Il s’agit d’une modification substantielle du projet initial qui dénature la conception architecturale de la sur-toiture qui n’est plus désormais qu’une simple armature, un simple «'squelette'» posé sur les bâtiments et n’a plus l’aspect d’une sur-toiture.
Cette modification n’a pas été acceptée par la SALR LIPSKY & X qui rappelait dans son courrier du 27 septembre 2012 que le projet réalisé n’était pas conforme au permis déposé et nécessitait, en l’état le dépôt d’un permis modificatif.

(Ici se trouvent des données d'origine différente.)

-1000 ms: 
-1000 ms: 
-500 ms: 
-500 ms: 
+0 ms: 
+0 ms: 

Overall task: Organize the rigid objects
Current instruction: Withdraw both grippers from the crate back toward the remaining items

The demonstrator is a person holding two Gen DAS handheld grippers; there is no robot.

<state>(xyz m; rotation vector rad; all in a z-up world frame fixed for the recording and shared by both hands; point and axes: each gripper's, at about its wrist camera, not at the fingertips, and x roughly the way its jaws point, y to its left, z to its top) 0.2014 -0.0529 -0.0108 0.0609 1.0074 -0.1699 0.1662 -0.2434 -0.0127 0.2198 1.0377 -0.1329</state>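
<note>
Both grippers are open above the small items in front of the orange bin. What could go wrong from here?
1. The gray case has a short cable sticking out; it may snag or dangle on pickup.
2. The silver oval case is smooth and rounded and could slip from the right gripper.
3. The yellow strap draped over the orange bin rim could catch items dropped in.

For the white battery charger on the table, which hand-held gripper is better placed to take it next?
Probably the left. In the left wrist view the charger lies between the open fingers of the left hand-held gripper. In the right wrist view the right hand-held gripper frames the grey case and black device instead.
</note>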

La SCI STUDIO DU LENDIT 1, qui n’a pas respecté l’intégrité de l''uvre architecturale de la SARL LIPSKY & X en la laissant inachevée sans l’autorisation de cette dernière, a porté atteinte au droit d’auteur de la SARL LIPSKY & X et lui a nécessairement causé un préjudice.
S’il n’est pas justifié par la SARL LIPSKY & X d’un quelconque lien de causalité entre le refus de ses projets dans les différents appels d’offres auxquels elle a soumissionné et l’inachèvement de cette 'uvre architecturale, la cour dispose des éléments suffisant pour évaluer le préjudice moral subi du fait de l’inachèvement de cette 'uvre à la somme de 30'000 euros.
Le jugement doit être également infirmé sur ce point.
— La demande reconventionnelle de la SCI DU LENDIT 1':
Devant les premiers juges, la SCI STUDIO DU LENDIT avait sollicité la condamnation de la SARL LIPSKY & X D à lui verser à titre provisionnel la somme de 200.000 euros, à valoir sur les condamnations qui seront prononcées au vu du rapport d’expertise que Monsieur Y Z déposera à l’issu des opérations d’expertise actuellement toujours en cours.
Devant la cour, elle sollicite désormais':
— la somme de 1'000'000 euros HT au titre des travaux réparatoires destinés à remédier aux vices et désordres affectant la façade du bâtiment ZC3S,
— la somme de 1'880'000 euros HT correspondant à la perte de loyers concernant ce bâtiment jusqu’à ce qu’un locataire puisse être trouvé,
— la somme de 1'000'000 euros correspondant à la diminution de prix qui a dû être consentie à la Caisse Régionale de Crédit Agricole de Pairs et d’Île de France,
— la somme de 1'000'000 euros HT à parfaire, pour les coûts réparatoires des fissures affectant les chapes en béton des bâtiments ZC3 et ZC4, s’agissant de désordres intermédiaires,
— la somme de 100'000 euros HT pour les travaux destinés à remédier aux défauts de planéité, réservés à la réception, sur le fondement de la responsabilité contractuelle du maître d''uvre.
La SARL LIPSKY & X conclut à l’irrecevabilité de ces demandes en application de l’article 70 du code de procédure civile.
Les demandes reconventionnelles sont recevables en appel si elles se rattachent aux prétentions originaires par un lien suffisant.
Tel n’est pas le cas en l’espèce, le litige né des conditions de rémunération du maître d''uvre étant indépendant des désordres pouvant être reprochés ou imputés à ce dernier.
Cette demande doit en conséquence être déclarée irrecevable et le jugement réformé en ce sens.
PAR CES MOTIFS
La cour,
Confirme le jugement du tribunal de grande instance de Paris du 30 janvier 2015 en ce qu’il a rejeté la demande de la SARL LIPSKY & X au titre de la prime d’objectif,
Infirme pour le surplus,
Statuant à nouveau,
Condamne la SCI DU LENDIT 1 à payer à la SARL LIPSKY & X':
— la somme de 4'846,40 euros HT au titre de la rémunération due pour les DOE,
— la somme de 30'000 euros à titre de dommages et intérêts pour l’atteinte au droit d’auteur,
Déboute la SARL LIPSKY & X du surplus de ses demandes,
Vu l’article 70 du code de procédure civile,
Déclare irrecevable les demandes reconventionnelles formées par la SCI DU LENDIT 1 au titre des désordres,
Vu l’article 700 du code de procédure civile, condamne la SCI DU LENDIT 1 à payer à la SARL LIPSKY & X la somme de cinq mille euros,
Condamne la SCI DU LENDIT 1 aux dépens de première instance et d’appel qui seront recouvrés conformément à l’article 699 du code de procédure civile.